Leo admired Prick and understood the severity of the situation so skipped past the whole part where he could be crying out stuff like ‘No’ and ‘It’s not fair’ or ‘There’s got to be another way’ and went straight to the face shooting. The bastards had got him. There was no saving Prick now.
“Which side of the face?” Leo said. “The Lee Marvin side of the Jason Priestley side?”
“What do you mean ‘What side’?” Prick whined. “My face isn’t cut between the two symmetrically.

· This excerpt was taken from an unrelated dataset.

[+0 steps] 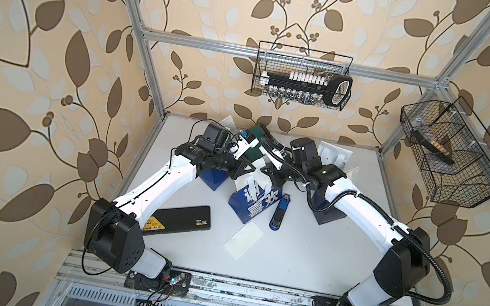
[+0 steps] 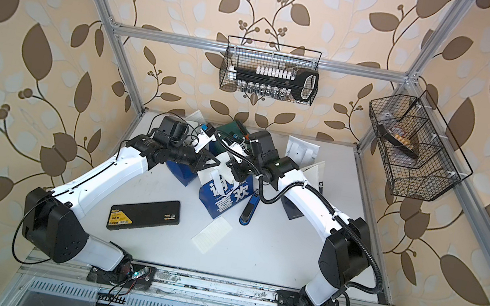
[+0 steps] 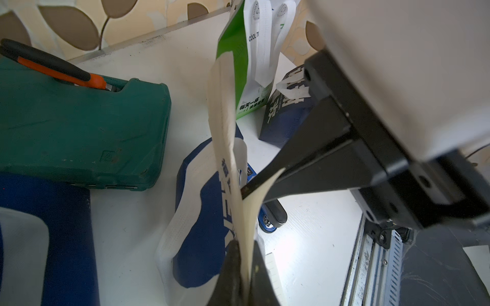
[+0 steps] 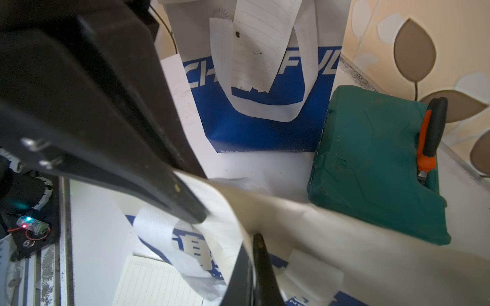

It looks like what the two faces might look like if they was all mushed together.”
“Not anymore it don’t.” Leo said.
Prick screamed, which Leo took to mean “You choose!” so he did. The Jason Priestley side of his head exploding like rice pudding that had never been born.
Leo took a moment to pay his respects and then, after blockading his hospital room door, walked over to the window and tossed the curtains to the side and then he stood there watching as the citizens of a brand new world made out of bad writing ran around pissing all over each other and worse.
A small horde made its way up to his hospital room window and they stared in. He felt himself go waxy, like his insides were being rewritten in crayon. Not Crayola’s either. The kind that come with kids meals at cheap Mexican restaurants.
As the window cracked Leo caught a glimpse of someone he thought he might know. Like they’d hung out a few times and such. But there was something different about her now. Back then her eyes had been normal and now they’d been replaced by a couple of improperly completed Rubix Cubes. And her breasts had developed this weird overbite. And she was wearing a t-shirt that said “Ben Affleck’s My Batman” and her tongue was flopped out like Miley Cyrus, like she’d gone and gotten herself infected a few weeks ago when shit like that had taken over the news.
Sad. Well written people are not fans of Ben Affleck. She was infected.
“Et tu, Popeye?” Leo said, as the window crashed in and her fangs sunk deep inside his chest. “Hey. Wait. Don’t you go to Naropa?”
Leo went down as a thousand blobs made out of The Unnecessary devoured his eye line, every goddamn one of them overdoing their accents. Regional dialogues raped like a popular foreign movie title pronounced at a family BBQ by former president George W Bush.
As the bad writing took over Leo’s entire body felt like it’d been left in a blender. And then everybody started doing cocaine and somebody said, ‘Hey let’s blow the blender.”. And then the blender lost its mind, as Leo’s every atom was invaded with a poorly-written-brand-new game plan. Everything meant to be exciting, but in the new world of The Things That Were Left Out ‘exciting’ just meant more explosions. Everything intended to be romantic, but came off as slightly gay for George Clooney. Everything meant to be funny, but ending up like every other Adam Sandler movie ever made…comedy throwing up grass in the front yard while Selma Hayek stood off to the side pretending to have fun.